What the task asks
Scan the material below and copy every line holding the word "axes".

Raw data

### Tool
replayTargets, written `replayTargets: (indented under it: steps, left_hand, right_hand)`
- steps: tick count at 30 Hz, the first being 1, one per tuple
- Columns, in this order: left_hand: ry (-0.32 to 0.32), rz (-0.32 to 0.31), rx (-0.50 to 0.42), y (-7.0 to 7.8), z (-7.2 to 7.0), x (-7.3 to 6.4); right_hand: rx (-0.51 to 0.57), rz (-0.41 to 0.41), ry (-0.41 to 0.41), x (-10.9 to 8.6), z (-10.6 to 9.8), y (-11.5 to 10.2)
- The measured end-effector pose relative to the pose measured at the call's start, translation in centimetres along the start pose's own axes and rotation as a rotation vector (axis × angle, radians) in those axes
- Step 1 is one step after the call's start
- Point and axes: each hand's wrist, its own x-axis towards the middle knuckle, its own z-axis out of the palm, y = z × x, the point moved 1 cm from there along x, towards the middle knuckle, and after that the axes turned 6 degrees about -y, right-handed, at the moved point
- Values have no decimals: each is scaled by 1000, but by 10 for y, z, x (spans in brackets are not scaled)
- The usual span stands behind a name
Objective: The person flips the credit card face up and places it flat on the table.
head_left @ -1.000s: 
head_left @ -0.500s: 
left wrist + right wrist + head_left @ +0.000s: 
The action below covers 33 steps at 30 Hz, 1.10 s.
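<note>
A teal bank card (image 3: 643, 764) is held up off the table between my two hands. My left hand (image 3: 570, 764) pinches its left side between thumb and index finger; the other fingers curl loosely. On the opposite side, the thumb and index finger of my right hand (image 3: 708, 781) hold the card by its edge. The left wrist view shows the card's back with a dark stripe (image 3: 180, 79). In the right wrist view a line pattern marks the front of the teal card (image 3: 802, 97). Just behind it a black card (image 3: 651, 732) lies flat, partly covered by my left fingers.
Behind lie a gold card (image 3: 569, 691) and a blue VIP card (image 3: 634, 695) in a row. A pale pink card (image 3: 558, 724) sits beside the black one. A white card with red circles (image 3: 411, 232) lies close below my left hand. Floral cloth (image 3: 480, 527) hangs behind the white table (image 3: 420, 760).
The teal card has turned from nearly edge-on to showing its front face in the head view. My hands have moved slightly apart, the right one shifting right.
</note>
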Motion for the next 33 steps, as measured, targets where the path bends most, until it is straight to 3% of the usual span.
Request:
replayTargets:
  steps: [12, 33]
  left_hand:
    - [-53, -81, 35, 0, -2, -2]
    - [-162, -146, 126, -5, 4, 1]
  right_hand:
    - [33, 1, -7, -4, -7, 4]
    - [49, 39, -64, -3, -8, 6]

Task result
- The measured end-effector pose relative to the pose measured at the call's start, translation in centimetres along the start pose's own axes and rotation as a rotation vector (axis × angle, radians) in those axes
- Point and axes: each hand's wrist, its own x-axis towards the middle knuckle, its own z-axis out of the palm, y = z × x, the point moved 1 cm from there along x, towards the middle knuckle, and after that the axes turned 6 degrees about -y, right-handed, at the moved point

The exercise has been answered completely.